Second, the capability coverage mechanism should be deepened to promote precise alignment between policy instruments and core cognitive-practical competence. To address the current weak support of policies for the literacy and ability layers of innovation and entrepreneurship competence, the mechanism of action of environmental and demand-side instruments should be deepened towards micro-level teaching and capability generation links. For example, environmental instruments such as goal planning (talent training program formulation) and standard setting (formulation of various teaching quality standards) can be used to explicitly list digital competence and problem-solving as rigid requirements in professional talent cultivation. Simultaneously, demand-side instruments, such as industry innovation demand guides and future skill prediction reports, should be utilized to continuously feed market demand signals for cutting-edge competence to universities, thereby guiding dynamic adjustments in the content of supply-side instruments to ensure no “gap” in the supply of key competence.
Third, the capability cultivation ecology must be balanced to establish a long-term cultivation mechanism that values both explicit knowledge and implicit literacy. The design of innovation and entrepreneurship education policies must recognize and follow the different generative logics of explicit competence and implicit literacy. While continuing to solidify the transmission of explicit knowledge, focused efforts must be made to construct a specialized, integrated institutional and cultural ecology for cultivating implicit literacy [31]. This requires going beyond singular classroom teaching. Environmental instruments can be used to create a campus and institutional culture that allows for trial and error and encourages reflection [32]. By leveraging demand-side instruments, competencies such as ethics, resilience, and lifelong learning can be accorded genuine social value recognition. This, in turn, fosters a deep and enduring foundation for students to translate explicit knowledge into responsible and sustainable innovative practices.
In summary, the optimization of innovation and entrepreneurship education policy must strive to achieve a fundamental paradigm shift from “resource accumulation” to “mechanism innovation”. The core path lies in finely coordinating supply-side, environmental, and demand-side policy instruments to construct a self-enhancing support ecosystem [33]; promoting the precise connection between macro policy signals and micro-level capability generation links to comprehensively cover the core capability spectrum; and designing separate yet integrated cultivation systems based on the different generative logics of explicit knowledge and implicit literacy.

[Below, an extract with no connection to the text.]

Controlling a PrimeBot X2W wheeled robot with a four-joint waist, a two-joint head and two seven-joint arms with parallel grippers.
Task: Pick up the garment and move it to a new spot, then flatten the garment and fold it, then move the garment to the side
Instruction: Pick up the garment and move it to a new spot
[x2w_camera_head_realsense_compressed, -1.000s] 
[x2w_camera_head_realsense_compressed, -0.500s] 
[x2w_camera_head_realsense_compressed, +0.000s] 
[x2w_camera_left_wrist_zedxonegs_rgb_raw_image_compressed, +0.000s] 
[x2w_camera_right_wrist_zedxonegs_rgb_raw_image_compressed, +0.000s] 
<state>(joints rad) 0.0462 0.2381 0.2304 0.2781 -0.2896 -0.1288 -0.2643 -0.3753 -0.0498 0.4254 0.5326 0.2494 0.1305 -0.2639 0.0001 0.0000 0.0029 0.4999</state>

Only through such systematic reconstruction can innovation and entrepreneurship education be transformed from dispersed activities and inputs into a high-order capability system capable of continuously generating, dynamically evolving, and supporting national strategic needs, ultimately completing the profound transformation from extensive resource-driven to intensive capability-driven development.

6. Conclusions

This study investigates the structural dimensions of innovation and entrepreneurship competence among university students in China. Based on a systematic analysis and coding of 33 Chinese government policy documents concerning innovation and entrepreneurship education, the research applies the Onion Model to construct a three-layered competence structure model, comprising the knowledge layer, ability layer, and literacy layer. Building on this framework, a two-dimensional competency–policy instrument matrix is developed from a policy tool perspective. The findings reveal that the policy expressions regarding university students’ innovation and entrepreneurship competence exhibit distinct phased evolutionary characteristics. Furthermore, the current policy support system is characterized by a triple structural imbalance in the development of innovation and entrepreneurship competence. In response, the study proposes three recommendations.

Author Contributions

Conceptualization, X.S. and Z.W.; methodology, Z.W.; software, X.S.; validation, X.S. and Z.W.; formal analysis, Z.W.; investigation, X.S.; resources, X.S. and Z.W.; data curation, X.S.; writing—original draft preparation, X.S.; writing—review and editing, Z.W.; visualization, X.S.; supervision, Z.W.; project administration, Z.W.; funding acquisition, X.S. All authors have read and agreed to the published version of the manuscript.

Funding

This Research was funded by the National Educational Science Planning Project of China (No. BIA240112), Quzhou Philosophy and Social Sciences Planning Project (No. 25QSKG70LX), and Science and Technology Plan Project of Quzhou (2023K237).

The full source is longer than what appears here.